Fui y me compré una cruz de plata – una cruz celta, por supuesto. No creía en el Cristianismo, pero sentía que las enseñanzas de Jesús eran ciertas, junto con las enseñanzas de los profetas de todas las religiones del mundo. Cuando me puse la cruz, sentí que había superado un prejuicio familiar que había durado un milenio. Esta era un área en la que mi madre carecía de una mente abierta. Esta fue la máxima expresión de mi judaísmo – romper barreras, liberarme de grilletes intolerantes. ¡Los judíos eran abiertos de mente y desafiaban el status quo! Y yo había realizado el máximo acto de rebeldía.

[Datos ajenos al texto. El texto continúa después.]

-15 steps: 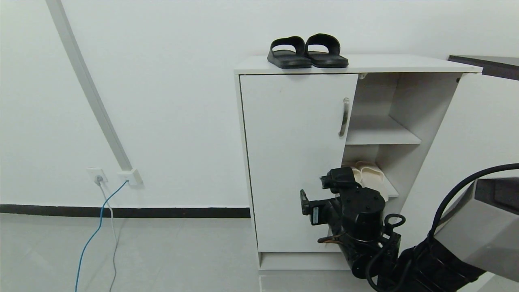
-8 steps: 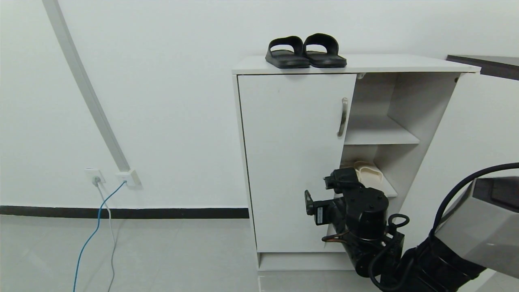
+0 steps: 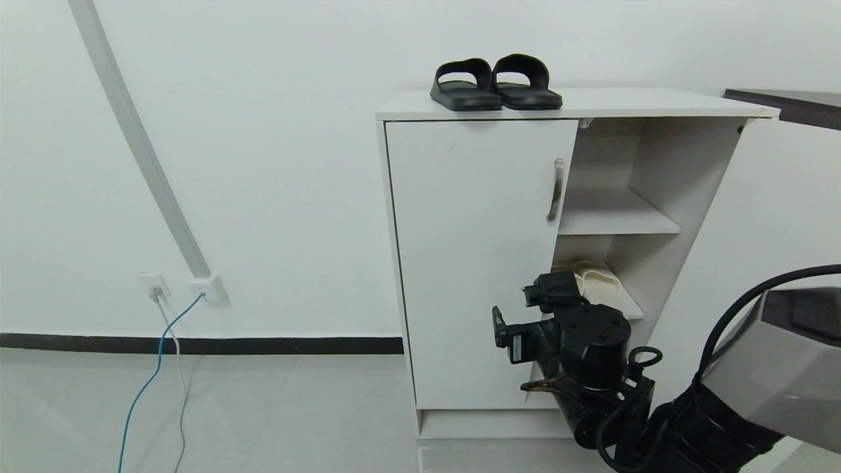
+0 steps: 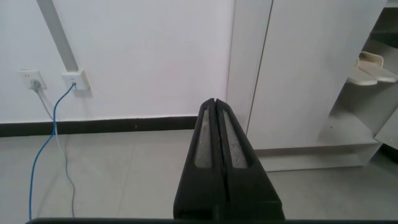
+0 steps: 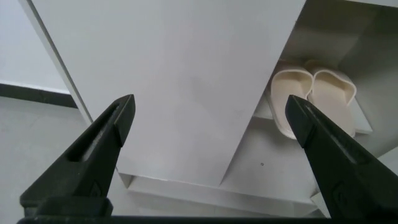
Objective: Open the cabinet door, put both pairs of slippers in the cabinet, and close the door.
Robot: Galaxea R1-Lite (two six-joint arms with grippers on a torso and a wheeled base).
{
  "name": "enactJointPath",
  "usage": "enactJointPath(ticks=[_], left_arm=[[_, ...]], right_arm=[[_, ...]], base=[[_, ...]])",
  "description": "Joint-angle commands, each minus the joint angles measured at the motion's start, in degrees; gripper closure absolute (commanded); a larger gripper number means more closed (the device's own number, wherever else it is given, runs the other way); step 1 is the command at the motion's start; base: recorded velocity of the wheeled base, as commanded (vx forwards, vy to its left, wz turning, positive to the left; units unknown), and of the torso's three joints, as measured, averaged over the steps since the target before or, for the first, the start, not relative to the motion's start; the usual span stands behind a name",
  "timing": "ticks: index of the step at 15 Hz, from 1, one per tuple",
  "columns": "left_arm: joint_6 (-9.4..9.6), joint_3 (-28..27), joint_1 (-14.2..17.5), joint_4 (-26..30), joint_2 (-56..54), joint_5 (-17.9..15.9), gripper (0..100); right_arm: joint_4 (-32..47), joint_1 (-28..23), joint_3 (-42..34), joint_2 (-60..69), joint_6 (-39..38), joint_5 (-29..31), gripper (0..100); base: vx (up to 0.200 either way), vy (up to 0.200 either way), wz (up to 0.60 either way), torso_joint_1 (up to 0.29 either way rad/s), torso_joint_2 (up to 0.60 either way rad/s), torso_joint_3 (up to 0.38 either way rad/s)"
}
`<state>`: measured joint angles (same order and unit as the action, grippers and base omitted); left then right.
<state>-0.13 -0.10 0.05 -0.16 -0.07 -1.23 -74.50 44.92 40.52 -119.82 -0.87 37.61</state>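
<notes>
A black pair of slippers (image 3: 496, 83) sits on top of the white cabinet (image 3: 479, 263). Its left door is closed and its right door (image 3: 775, 197) stands swung open. A cream pair of slippers (image 3: 598, 281) (image 5: 314, 93) (image 4: 373, 65) rests on the middle shelf behind the open side. My right gripper (image 3: 555, 290) (image 5: 208, 102) hangs low in front of the cabinet, a short way from the cream pair, open wide with nothing between its fingers. My left gripper (image 4: 215, 107) is shut and empty, held low over the floor to the left of the cabinet.
A metal handle (image 3: 557, 190) runs down the closed left door's edge. The upper shelf (image 3: 617, 220) is bare. Wall sockets (image 3: 184, 286) with a blue cable (image 3: 148, 381) lie left of the cabinet. A dark tabletop (image 3: 788, 105) stands at the far right.
The right arm has shifted slightly right and down, away from the shelf. The head view moved a little too. Both pairs of slippers stayed put.
</notes>
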Motion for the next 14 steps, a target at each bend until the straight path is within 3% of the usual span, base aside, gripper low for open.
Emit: enactJointPath(ticks=[1, 5, 14], left_arm=[[-0.04, 0.01, 0.04, -0.02, 0.07, 0.00, 100], [-0.04, 0.01, 0.04, -0.02, 0.07, 0.00, 100], [-0.04, 0.01, 0.04, -0.02, 0.07, 0.00, 100]], right_arm=[[-0.03, -0.01, -0.09, -0.24, 0.07, 0.01, 0], [-0.03, 0.08, -0.09, -0.24, 0.07, 0.01, 0], [0.05, -0.01, -0.09, -0.33, 0.07, 0.01, 0]], base=[[0.000, 0.000, 0.00, 0.000, 0.00, 0.000], [0.000, 0.000, 0.00, 0.004, -0.02, -0.047], [0.000, 0.000, 0.00, 0.074, -0.42, -0.345]])
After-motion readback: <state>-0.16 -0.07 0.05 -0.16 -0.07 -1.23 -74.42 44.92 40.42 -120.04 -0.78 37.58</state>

Poco después de bajarme del avión de regreso a casa, me di cuenta de mi error. Cuando vi la expresión en el rostro de mi madre, me quité la cruz de alrededor de mi cuello y nunca más la usé. Aunque intenté explicar que no la estaba usando por Cristianismo, sino por las enseñanzas de amor universal que representaba, no funcionó. Había ciertas barreras que uno simplemente no podía cruzar. Los judíos no usan cruces.

Abraham y el Pensamiento Libre

Cuando eventualmente estudie más sobre judaísmo en una Ieshivá años más tarde, me sorprendió ver cuanto difería con mi infancia. El impacto más grande fue cuando comencé a leer un libro sobre misticismo judío. En ese momento de mi vida, creía firmemente en Un Creador – una fuente ilimitada de amor y luz que llenaba y rodeaba toda la creación. No “Uno” como “opuesto de dos”, sino “Uno” porque Él es todo lo que hay. Mis creencias estaban basadas firmemente en religiones orientales, donde una vez más, leí sólo las partes que me gustaron. El Budismo hablaba de la unicidad de todo. Yo concluí que esto significaba la creencia en Un solo Dios. Hacer reverencia a ídolos fue solamente un agregado posterior.

Me impactó descubrir que los judíos también creían en Un Dios.

Sin embargo, mientras leía este libro judío, me impactó descubrir que los judíos también creían en Un Dios. La historia dice que Abraham fue el primero en promulgar el monoteísmo, pero yo siempre entendí que eso significaba “un anciano vengativo con barba que se sienta en el cielo y golpea a las personas”. Leer este libro abrió mis ojos a toda una nueva perspectiva sobre el judaísmo. Los judíos también creen en Un Dios – un Creador compasivo, amoroso e infinito quien es la Fuente de todo.

Cuando miro atrás en retrospectiva, me asombra cuanto de mi educación liberal judía realmente provino de valores judíos: igualdad de derechos, respeto por las mujeres, preocupación por el medio ambiente. Y me asombra que conocidas enseñanzas “Cristianas” como “ama a tu vecino” son sacadas directamente de la Torá (Levítico, 19:18).

Abraham fue llamado el ivri (hebreo) que significa “el que cruzó”, porque él se paró en un lado del mundo mientras el resto de la humanidad estaba en el otro.

Él se opuso a los más grandiosos gobernantes, imperios y filósofos de su época para defender sus creencias. Él fue el máximo libre pensador, desafiando el status quo, en contra del establishment.

Nosotros los judíos siempre hemos sido una minoría, pero nuestra voz ha sido alta y hemos tenido el valor de defendernos frente a los poderosos y los muchos. Mantuvimos nuestras pequeñas llamas frente a sus imponentes antorchas. Puede que no siempre sepamos que significa ser judíos, pero sabemos que somos diferentes a las personas comunes. Somos una minoría. Estamos orgullosos de ser judíos.